Amazon EKS (Elastic Kubernetes Service) is one of the most popular container orchestration platforms offered by AWS, which is popularly used host multi-tenant SaaS applications. However, while adopting a multi-tenancy framework, it is also important to note the challenges that might prevail due to cluster resource sharing.

Let us delve into the best practices and considerations for multi-tenant SaaS applications using Amazon EKS in this article.

Practice 1: Separate Namespaces for Each Tenant (Compute Isolation)

Having separate namespaces remains an essential consideration while deploying a multi-tenant SaaS application, as it essentially divides a single cluster resource across multiple clients. Namespaces in a multi-tenant architecture are the primary unit of isolation in Kubernetes. As one of its core features, Amazon EKS helps you create a separate namespace for each tenant running the SaaS application. This attribute aids in isolating every tenant and its own environment within the corresponding Kubernetes cluster, thereby enforcing data privacy in the sense that you don’t have to create different clusters per tenant.
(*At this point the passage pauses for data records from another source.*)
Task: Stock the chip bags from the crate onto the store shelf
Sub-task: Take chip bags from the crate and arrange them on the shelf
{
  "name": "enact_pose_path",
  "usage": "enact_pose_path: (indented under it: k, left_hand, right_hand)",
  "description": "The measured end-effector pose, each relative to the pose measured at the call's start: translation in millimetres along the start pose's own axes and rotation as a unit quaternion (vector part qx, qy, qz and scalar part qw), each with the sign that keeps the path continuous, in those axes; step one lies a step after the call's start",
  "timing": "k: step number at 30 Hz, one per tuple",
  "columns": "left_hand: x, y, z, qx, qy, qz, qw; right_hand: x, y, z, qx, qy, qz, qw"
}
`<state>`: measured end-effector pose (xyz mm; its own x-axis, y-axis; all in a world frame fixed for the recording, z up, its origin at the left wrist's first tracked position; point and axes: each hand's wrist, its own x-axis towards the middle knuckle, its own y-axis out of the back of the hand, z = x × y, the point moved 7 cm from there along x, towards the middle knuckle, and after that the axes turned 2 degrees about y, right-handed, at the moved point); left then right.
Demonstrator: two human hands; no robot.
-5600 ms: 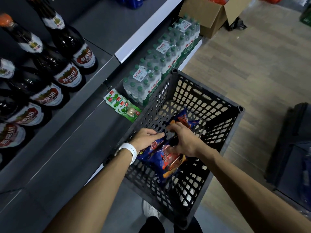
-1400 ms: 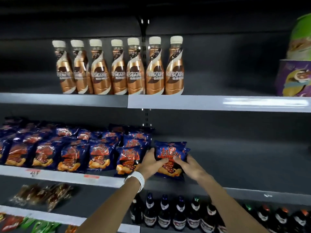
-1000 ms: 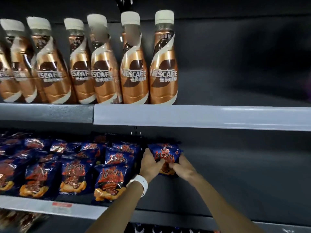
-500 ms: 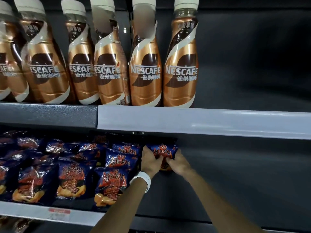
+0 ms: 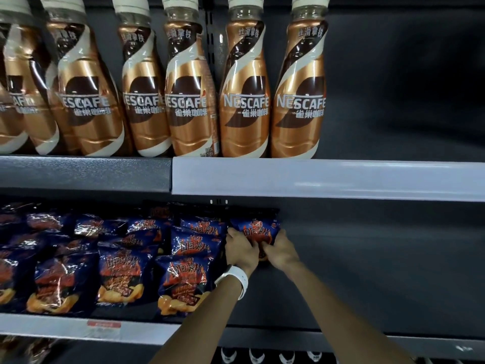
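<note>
Chip bags are what I'm working with, and the one I'm handling now, a dark blue foil chip bag with red and orange print (image 5: pixel 258 232), sits deep on the grey metal store shelf (image 5: pixel 367 271), at the right end of the stocked rows. My left hand (image 5: pixel 241 249) grips its lower left side and my right hand (image 5: pixel 279 249) grips the lower right, fingers of both curled onto the bag's bottom half, so only the upper part of the print shows above my knuckles. I hold it from both sides low down because, I judge, that keeps the puffy bag upright while I seat it far back, starting a fresh column.

Just to its left stand the rows of matching blue chip bags (image 5: pixel 183 279), front faces turned outward, the nearest column touching or almost touching my left hand. A white wristband (image 5: pixel 235 281) sits on my left wrist. To the right of the bag the shelf runs on as bare dark grey deck.

Above, a row of gold and brown coffee bottles with white caps (image 5: pixel 244 95) lines the upper shelf, whose pale front strip (image 5: pixel 328 178) hangs low enough that I have to reach under it. The crate is out of view.
</note>
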<state>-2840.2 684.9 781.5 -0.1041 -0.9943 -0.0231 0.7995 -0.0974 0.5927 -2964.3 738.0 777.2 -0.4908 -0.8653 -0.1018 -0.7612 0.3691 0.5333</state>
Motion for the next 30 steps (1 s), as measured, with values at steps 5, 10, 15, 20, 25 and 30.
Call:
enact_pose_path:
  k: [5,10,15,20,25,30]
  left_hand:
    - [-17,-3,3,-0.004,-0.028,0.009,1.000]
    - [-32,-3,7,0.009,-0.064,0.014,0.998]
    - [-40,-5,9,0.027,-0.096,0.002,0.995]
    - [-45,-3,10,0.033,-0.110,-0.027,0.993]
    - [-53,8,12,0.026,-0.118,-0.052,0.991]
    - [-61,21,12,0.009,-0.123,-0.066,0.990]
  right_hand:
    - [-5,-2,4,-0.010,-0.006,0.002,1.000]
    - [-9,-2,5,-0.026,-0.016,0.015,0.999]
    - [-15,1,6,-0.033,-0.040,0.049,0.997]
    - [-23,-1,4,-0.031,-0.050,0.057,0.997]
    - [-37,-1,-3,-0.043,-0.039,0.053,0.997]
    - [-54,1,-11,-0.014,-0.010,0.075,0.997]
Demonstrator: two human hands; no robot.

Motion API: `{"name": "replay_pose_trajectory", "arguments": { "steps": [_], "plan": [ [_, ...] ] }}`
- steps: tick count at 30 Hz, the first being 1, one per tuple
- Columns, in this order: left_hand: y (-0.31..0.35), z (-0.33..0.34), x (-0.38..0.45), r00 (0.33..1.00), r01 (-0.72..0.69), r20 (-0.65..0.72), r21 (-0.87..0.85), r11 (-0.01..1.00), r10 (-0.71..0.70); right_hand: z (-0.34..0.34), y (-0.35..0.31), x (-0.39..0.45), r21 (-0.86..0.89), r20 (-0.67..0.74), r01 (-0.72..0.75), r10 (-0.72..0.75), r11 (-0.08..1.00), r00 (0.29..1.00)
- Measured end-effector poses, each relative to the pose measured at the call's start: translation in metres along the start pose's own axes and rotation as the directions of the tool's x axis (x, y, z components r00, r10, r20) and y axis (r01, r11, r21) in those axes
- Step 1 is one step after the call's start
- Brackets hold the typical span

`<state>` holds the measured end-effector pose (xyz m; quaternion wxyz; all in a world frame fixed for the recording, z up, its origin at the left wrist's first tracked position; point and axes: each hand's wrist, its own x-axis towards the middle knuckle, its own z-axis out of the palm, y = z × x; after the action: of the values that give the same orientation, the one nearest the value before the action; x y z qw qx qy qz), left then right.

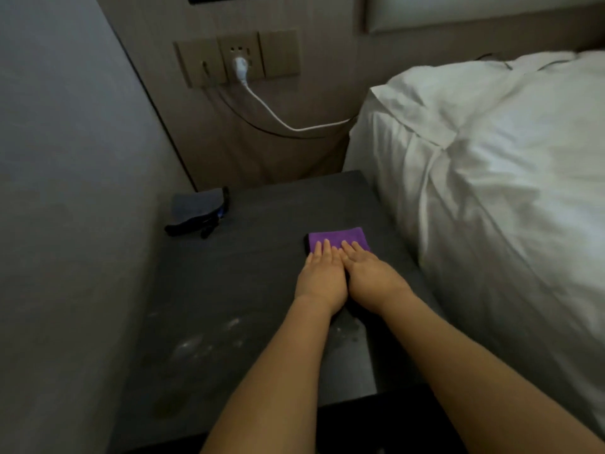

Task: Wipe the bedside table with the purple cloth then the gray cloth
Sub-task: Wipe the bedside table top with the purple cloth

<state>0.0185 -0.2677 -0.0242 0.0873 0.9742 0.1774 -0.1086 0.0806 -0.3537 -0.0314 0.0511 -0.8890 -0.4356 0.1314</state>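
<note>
A folded purple cloth (337, 236) lies flat on the dark bedside table (248, 290), towards its right side. My left hand (322, 276) and my right hand (370, 273) lie side by side, palms down, with straight fingers pressing on the near half of the cloth. A folded gray cloth (196, 206) sits at the table's far left corner, with a dark strap-like item along its near edge. Dusty smears (203, 345) mark the table's near left part.
A bed with white bedding (491, 191) stands right beside the table on the right. A grey wall (65, 191) borders the left. On the back panel, a white plug (240, 68) sits in a socket, its cable running down towards the bed.
</note>
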Motion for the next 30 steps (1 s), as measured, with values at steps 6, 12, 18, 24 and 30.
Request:
{"name": "replay_pose_trajectory", "arguments": {
  "steps": [6,12,18,24,30],
  "plan": [
    [0.052,0.002,0.018,0.998,-0.07,-0.004,-0.005,0.998,0.07,-0.011,0.049,-0.018,-0.08,0.011,-0.06,0.061,0.995,0.998],
    [0.053,0.003,0.016,0.997,-0.081,0.01,0.016,0.997,0.081,-0.012,0.044,-0.022,-0.132,0.024,-0.089,0.093,0.987,0.995],
    [0.038,0.003,0.01,0.994,-0.105,0.0,0.035,0.994,0.105,-0.011,0.023,-0.019,-0.206,0.047,-0.123,0.135,0.971,0.99],
    [-0.015,0.004,-0.017,0.999,-0.038,-0.001,0.044,0.998,0.038,0.004,-0.031,-0.007,-0.172,0.032,-0.063,0.07,0.983,0.997],
    [-0.109,0.001,-0.068,0.994,0.108,0.005,0.002,0.994,-0.108,0.019,-0.134,0.011,-0.122,0.065,0.077,-0.07,0.989,0.995]
  ]
}}
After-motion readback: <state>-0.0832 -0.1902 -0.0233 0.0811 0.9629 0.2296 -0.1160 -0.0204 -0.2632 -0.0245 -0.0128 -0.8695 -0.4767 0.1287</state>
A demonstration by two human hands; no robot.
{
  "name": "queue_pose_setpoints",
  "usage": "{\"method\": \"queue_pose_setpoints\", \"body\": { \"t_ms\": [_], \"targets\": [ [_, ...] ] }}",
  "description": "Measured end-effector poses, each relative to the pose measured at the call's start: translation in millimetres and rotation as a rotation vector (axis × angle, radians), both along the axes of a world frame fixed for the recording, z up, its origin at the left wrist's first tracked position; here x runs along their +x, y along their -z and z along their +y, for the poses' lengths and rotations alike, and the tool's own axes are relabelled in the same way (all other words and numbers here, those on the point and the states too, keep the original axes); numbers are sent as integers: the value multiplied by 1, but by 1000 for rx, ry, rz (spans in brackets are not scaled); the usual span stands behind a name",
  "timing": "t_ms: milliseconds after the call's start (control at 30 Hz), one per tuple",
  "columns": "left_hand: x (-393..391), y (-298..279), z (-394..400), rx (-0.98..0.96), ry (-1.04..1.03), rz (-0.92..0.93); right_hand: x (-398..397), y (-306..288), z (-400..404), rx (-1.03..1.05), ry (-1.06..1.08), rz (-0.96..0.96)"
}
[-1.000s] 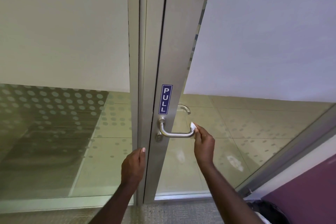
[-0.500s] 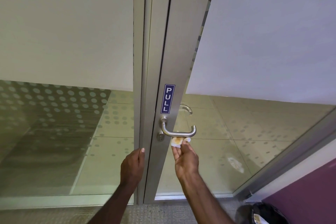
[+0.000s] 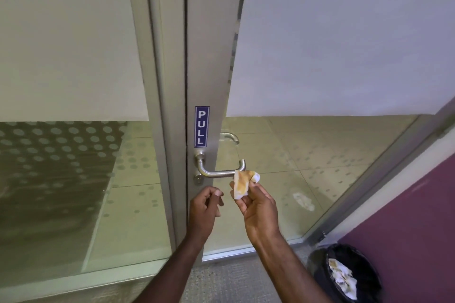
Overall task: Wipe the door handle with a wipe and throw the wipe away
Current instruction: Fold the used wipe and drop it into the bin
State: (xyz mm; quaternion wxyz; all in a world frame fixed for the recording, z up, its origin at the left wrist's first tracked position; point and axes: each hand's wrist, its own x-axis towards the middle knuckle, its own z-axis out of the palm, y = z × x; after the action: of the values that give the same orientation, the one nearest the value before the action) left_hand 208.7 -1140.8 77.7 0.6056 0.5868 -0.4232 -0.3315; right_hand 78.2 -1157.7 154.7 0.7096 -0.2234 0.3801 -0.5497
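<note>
Wipe (image 3: 242, 183) now off handle (image 3: 219, 172) — left hand (image 3: 205, 206) released door.

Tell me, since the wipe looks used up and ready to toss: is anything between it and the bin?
Nothing visible blocks the way. The right hand holds the stained wipe just below the door handle, and the black bin stands open on the floor to the lower right, with crumpled wipes already inside. The left hand is on the other side.

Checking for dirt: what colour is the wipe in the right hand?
White with yellow-brown staining, seen in the head view: the wipe is pinched in the right hand.
</note>
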Motion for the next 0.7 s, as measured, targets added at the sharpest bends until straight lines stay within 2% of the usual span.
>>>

This aspect eventually brings substantial cost reduction in compute resources and AWS hosting costs.

Source — https://aws.amazon.com/

Practice 2: Setting ResourceQuota on Resource Consumption

A multi-tenant SaaS application serves several tenants, with each of them accessing the same Kubernetes cluster resources concurrently. Often there would be scenarios where a particular tenant consume resources disproportionately to exhaust all the cluster resources on its own, without leaving resources to be used by other tenants. To avoid such instances of capacity downtime the ResourceQuota concept comes to rescue, with which you can set limit on the resources the containers (hosting the SaaS application) can use.

Here is an example:

apiVersion: v1
kind: ResourceQuota
metadata:
name: resourceQuotaSetting
namespace: tenant1
spec:
hard:
requests.cpu: "2"
requests.memory: "1Gi"
limits.cpu: "4"
limits.memory: "2Gi"

To get the above in context, once you set up the above configuration on Amazon EKS for resource quota, a container can only request 2 CPUs at a time while in total it can have only 4 CPUs concurrently. Additionally, it can request 1 Gi memory at a time, with the maximum memory limit defined as 2Gi. With this you essentially limit the usage of resources while ensuring that a particular tenant does not end up consuming all resources.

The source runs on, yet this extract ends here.